WHAT IS NEEDED
The lines below, from the one holding "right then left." through the one holding "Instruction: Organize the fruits", are to be restated word for word, with all images left out.

DATA PROVIDED
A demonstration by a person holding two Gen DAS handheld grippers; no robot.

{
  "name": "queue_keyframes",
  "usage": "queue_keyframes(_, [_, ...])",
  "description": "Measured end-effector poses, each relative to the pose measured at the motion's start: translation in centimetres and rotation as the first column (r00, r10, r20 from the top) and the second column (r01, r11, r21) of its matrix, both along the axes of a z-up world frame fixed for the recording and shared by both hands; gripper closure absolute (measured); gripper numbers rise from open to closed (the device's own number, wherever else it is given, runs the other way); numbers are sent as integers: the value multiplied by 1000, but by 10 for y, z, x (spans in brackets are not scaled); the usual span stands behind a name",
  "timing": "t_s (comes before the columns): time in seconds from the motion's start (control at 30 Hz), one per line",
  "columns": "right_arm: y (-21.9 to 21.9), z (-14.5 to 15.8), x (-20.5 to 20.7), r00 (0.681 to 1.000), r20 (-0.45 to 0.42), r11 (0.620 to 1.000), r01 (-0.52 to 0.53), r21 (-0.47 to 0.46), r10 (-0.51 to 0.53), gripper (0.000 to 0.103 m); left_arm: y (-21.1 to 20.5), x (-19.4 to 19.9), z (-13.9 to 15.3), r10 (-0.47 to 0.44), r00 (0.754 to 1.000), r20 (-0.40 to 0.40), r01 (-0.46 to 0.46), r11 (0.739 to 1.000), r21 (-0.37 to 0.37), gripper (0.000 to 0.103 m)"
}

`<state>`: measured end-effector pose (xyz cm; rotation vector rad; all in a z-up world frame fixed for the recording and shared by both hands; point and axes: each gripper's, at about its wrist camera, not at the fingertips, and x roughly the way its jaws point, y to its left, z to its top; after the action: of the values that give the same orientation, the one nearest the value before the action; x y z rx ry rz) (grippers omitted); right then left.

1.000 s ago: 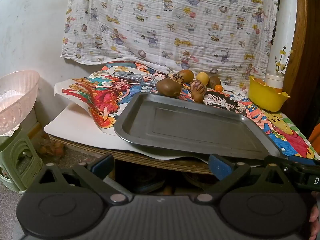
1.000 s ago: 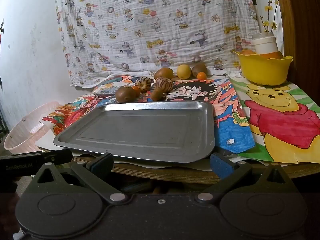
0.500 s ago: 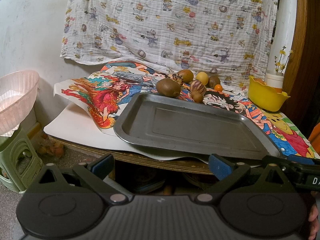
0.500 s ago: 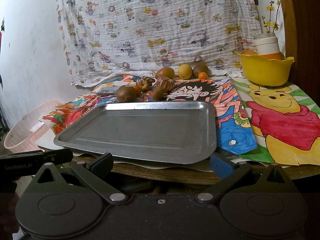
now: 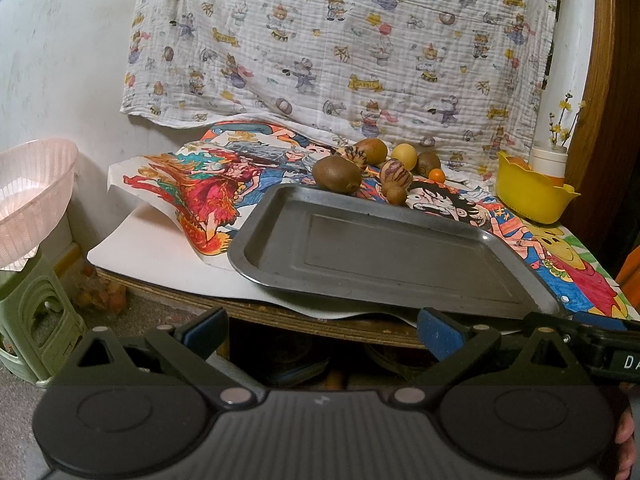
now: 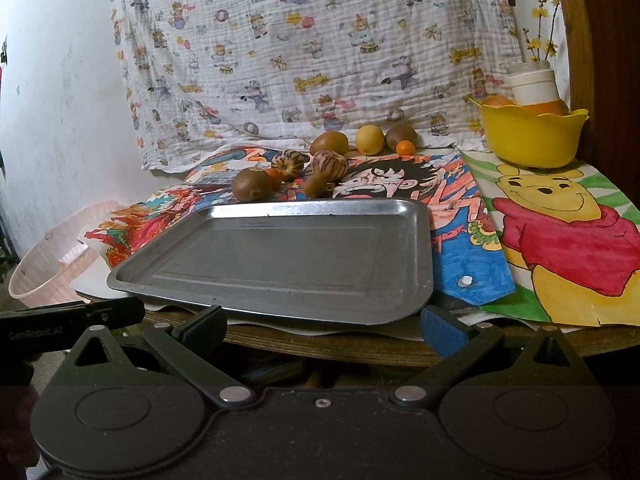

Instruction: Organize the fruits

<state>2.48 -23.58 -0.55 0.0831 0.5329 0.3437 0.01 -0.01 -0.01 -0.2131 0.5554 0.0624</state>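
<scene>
An empty metal tray (image 5: 400, 258) (image 6: 280, 256) lies on the table's front part. Behind it sits a cluster of fruits: a brown kiwi (image 5: 337, 174) (image 6: 251, 185), two striped brown fruits (image 6: 329, 164), a yellow round fruit (image 5: 404, 154) (image 6: 369, 140), further kiwis and a small orange one (image 5: 437, 175) (image 6: 405, 147). My left gripper (image 5: 320, 330) hangs open below the table's front edge, nothing between its blue pads. My right gripper (image 6: 323, 326) is likewise open and empty, just in front of the tray's near rim.
A yellow bowl (image 5: 534, 196) (image 6: 532, 132) with a white cup stands at the back right. Colourful drawings (image 6: 560, 224) cover the table. A pink basket (image 5: 28, 196) (image 6: 52, 256) rests on a green stool (image 5: 28, 316) at the left. A printed cloth hangs behind.
Both grippers have risen slightly and edged toward the table; the tray and fruits have not moved. Both stay open.
</scene>
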Motion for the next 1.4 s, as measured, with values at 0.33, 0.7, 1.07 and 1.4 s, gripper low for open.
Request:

RESPONSE TO THE EXERCISE
`<state>`: measured end-effector pose (xyz cm; rotation vector rad; all in a z-up world frame fixed for the recording and shared by both hands; point and axes: each gripper's, at about its wrist camera, not at the fingertips, and x roughly the way its jaws point, y to its left, z to its top; after the action: of the values that give the same orientation, the one nearest the value before the action; x y z rx ry rz) (grippers omitted); right then left.

1.000 s ago: 
1.000 s ago: 
0.500 s ago: 
0.500 s ago: 
now: 
now: 

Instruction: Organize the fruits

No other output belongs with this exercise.